Stored records:
################
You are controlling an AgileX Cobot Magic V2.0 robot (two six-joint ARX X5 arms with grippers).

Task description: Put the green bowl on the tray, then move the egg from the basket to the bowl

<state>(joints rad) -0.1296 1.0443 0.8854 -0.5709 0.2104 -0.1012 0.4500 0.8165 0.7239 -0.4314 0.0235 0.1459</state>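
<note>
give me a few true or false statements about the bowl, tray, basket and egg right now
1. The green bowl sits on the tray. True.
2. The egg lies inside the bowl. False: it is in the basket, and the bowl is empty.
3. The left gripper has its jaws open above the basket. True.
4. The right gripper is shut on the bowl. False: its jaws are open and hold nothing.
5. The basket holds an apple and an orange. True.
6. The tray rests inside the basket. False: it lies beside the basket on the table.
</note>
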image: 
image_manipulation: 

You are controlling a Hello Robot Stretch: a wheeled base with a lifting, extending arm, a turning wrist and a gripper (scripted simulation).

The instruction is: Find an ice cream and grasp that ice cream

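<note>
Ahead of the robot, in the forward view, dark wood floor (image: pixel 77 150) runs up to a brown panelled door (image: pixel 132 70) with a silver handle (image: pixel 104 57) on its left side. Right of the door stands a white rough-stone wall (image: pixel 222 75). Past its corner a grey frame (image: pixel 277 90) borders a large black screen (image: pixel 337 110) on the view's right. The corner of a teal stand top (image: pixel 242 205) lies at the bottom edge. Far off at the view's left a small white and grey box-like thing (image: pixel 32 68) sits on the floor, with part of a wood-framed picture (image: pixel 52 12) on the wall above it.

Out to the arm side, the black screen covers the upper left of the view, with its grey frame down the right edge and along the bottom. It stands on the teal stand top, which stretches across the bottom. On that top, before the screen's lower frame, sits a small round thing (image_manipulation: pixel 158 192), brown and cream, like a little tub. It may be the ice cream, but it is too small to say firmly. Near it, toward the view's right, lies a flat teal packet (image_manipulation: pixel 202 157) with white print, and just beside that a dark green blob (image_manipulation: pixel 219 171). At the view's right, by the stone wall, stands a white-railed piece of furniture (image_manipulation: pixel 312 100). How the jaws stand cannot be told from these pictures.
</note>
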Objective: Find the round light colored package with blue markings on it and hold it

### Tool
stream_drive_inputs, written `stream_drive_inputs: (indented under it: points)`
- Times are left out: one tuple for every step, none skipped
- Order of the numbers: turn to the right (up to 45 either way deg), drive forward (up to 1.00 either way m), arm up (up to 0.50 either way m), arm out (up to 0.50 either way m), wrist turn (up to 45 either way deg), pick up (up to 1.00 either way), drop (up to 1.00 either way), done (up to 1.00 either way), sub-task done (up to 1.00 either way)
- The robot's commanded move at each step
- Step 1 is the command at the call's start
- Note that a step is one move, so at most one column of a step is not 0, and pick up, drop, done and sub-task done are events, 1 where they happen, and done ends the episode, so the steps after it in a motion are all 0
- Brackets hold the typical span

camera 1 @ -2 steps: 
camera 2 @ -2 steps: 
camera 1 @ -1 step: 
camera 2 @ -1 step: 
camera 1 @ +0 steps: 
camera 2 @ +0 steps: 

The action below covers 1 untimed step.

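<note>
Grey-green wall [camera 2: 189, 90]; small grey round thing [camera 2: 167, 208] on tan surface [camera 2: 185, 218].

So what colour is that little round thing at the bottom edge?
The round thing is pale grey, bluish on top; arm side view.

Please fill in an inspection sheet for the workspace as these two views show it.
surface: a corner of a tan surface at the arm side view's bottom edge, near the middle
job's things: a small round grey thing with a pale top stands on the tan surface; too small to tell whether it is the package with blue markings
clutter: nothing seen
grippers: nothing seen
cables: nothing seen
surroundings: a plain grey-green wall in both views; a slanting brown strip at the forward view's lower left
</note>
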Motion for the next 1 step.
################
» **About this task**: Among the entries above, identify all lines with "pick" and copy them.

» **Task answer**:
- Order of the numbers: turn to the right (up to 45 either way deg), drive forward (up to 1.00 either way m), arm up (up to 0.50 either way m), arm out (up to 0.50 either way m), wrist turn (up to 45 either way deg), pick up (up to 1.00 either way), drop (up to 1.00 either way), done (up to 1.00 either way), sub-task done (up to 1.00 either way)
- Note that a step is one move, so at most one column of a step is not 0, and pick up, drop, done and sub-task done are events, 1 where they happen, and done ends the episode, so the steps after it in a motion are all 0

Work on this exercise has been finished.